◆ Task details
Every line below is to be given again precisely; images are to be left out.

◆ The data

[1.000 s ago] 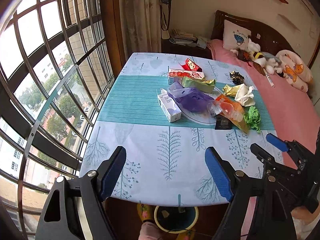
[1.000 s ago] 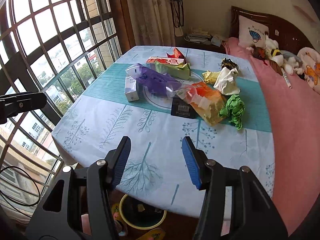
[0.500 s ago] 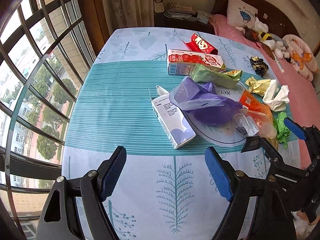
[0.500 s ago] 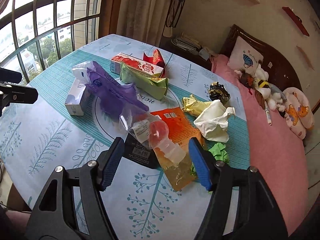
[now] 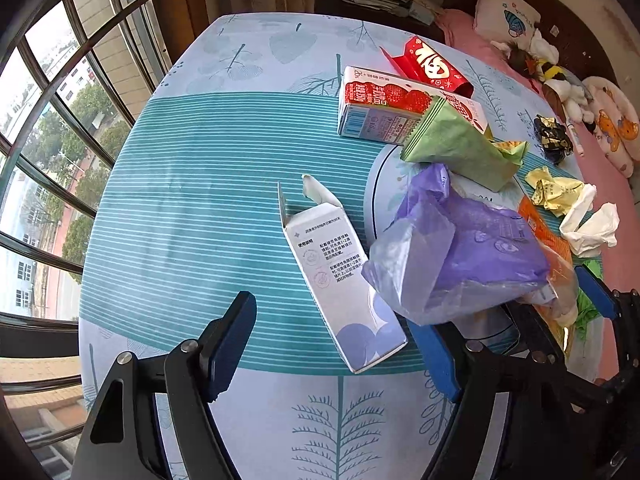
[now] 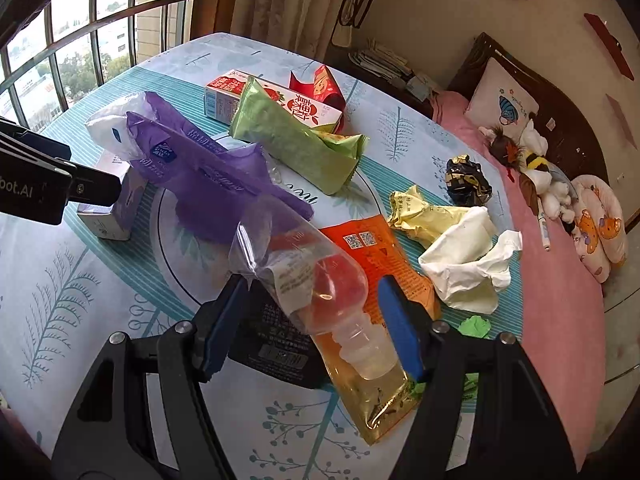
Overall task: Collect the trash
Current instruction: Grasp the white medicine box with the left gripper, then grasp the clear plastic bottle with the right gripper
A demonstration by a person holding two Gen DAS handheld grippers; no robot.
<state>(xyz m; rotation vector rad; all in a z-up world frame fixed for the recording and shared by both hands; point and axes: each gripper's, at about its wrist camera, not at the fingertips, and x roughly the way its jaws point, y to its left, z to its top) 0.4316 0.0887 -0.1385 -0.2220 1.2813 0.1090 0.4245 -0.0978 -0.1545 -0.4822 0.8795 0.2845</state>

◆ Output of the task
[1.000 s ago] 
[1.000 s ago] 
[0.500 s ago] 
[0.500 s ago] 
[now] 
[now] 
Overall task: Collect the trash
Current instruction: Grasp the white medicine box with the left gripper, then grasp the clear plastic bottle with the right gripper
A demonstration by a person holding two Gen DAS handheld grippers; no robot.
<state>(xyz m; rotation vector rad; all in a z-up world frame fixed for the recording and shared by both hands; point and axes: each gripper's, at about its wrist camera, not at the fingertips, and x roughly the way its jaws point, y to its left, z to its top) 0.4316 0.0887 -0.1385 -0.2220 1.2813 0.1090 0.4245 -0.0978 -0.1545 -0.4822 0.8795 0.2845</state>

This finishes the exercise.